Below are the records; copy each line in which "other" occurs.
--- SOURCE INFORMATION Enclosed Below ---
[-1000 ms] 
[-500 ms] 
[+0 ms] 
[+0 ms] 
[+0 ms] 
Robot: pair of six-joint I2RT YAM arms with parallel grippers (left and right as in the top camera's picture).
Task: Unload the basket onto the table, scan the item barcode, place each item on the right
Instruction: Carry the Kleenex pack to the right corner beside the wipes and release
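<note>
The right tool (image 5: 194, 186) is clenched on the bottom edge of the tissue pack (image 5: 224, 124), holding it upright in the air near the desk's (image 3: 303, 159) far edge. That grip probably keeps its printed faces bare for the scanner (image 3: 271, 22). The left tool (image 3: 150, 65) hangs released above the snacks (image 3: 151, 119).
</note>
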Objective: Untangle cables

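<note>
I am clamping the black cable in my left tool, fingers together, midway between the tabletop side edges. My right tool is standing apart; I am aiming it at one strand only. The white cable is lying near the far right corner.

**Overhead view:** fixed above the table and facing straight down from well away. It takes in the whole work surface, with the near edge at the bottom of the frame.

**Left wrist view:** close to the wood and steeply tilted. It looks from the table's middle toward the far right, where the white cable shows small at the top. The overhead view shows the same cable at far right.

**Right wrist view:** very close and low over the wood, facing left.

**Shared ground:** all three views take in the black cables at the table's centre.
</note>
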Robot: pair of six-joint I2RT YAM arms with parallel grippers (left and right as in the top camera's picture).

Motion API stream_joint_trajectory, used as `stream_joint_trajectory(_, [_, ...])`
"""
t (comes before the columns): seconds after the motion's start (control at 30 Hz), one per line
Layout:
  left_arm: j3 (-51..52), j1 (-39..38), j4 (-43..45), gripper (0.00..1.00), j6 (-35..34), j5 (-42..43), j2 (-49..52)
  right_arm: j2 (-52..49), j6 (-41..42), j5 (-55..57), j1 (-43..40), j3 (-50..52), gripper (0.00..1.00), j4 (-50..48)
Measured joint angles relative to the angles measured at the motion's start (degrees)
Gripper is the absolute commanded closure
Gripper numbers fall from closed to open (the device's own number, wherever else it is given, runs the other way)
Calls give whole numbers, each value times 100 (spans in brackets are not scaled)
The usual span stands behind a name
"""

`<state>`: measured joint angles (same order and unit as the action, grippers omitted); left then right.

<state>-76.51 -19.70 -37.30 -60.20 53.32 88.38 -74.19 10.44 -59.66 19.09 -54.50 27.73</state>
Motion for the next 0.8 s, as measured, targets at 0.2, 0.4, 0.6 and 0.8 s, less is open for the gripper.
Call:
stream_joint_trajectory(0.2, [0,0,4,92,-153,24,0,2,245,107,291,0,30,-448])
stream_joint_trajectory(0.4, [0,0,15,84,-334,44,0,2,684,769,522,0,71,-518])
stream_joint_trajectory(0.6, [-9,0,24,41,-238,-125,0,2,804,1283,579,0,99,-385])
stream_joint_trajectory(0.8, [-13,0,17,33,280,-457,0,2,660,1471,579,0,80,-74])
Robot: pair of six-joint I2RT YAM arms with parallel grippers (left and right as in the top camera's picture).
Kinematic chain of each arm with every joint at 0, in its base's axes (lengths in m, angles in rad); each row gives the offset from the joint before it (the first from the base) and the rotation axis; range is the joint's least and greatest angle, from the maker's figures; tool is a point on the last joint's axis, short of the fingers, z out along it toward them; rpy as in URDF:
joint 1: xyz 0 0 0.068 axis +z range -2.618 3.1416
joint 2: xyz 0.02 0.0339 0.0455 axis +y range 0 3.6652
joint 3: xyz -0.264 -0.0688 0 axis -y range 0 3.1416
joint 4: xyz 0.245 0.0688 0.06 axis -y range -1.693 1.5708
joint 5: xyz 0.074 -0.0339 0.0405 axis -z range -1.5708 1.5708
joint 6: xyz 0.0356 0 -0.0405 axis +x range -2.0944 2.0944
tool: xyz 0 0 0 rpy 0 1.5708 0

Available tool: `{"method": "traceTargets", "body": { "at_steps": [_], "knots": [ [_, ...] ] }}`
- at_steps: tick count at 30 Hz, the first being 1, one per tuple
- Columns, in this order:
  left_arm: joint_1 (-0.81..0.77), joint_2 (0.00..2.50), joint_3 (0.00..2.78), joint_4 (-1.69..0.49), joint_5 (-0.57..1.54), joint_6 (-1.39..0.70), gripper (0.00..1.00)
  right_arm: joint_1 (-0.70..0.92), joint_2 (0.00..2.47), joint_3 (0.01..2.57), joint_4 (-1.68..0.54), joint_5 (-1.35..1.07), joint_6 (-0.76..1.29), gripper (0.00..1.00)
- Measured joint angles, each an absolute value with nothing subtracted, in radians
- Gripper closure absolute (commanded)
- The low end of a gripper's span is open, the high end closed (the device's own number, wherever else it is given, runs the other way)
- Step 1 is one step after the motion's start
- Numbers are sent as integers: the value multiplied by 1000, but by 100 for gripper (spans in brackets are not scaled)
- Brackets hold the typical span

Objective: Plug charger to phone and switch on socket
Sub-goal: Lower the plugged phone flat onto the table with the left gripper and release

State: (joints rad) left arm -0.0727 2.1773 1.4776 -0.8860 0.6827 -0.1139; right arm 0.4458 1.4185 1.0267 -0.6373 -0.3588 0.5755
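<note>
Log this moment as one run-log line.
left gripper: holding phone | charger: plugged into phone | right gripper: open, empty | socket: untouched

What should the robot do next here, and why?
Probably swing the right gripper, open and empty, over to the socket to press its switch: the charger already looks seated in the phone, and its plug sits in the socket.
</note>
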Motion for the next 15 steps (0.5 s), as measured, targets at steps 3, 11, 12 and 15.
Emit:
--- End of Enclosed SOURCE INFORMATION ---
→ **SOLUTION FOR THIS EXERCISE**:
Gripper numbers fall from closed to open (the device's own number, wherever else it is given, runs the other way)
- The low end of a gripper's span is open, the high end closed (the device's own number, wherever else it is given, runs the other way)

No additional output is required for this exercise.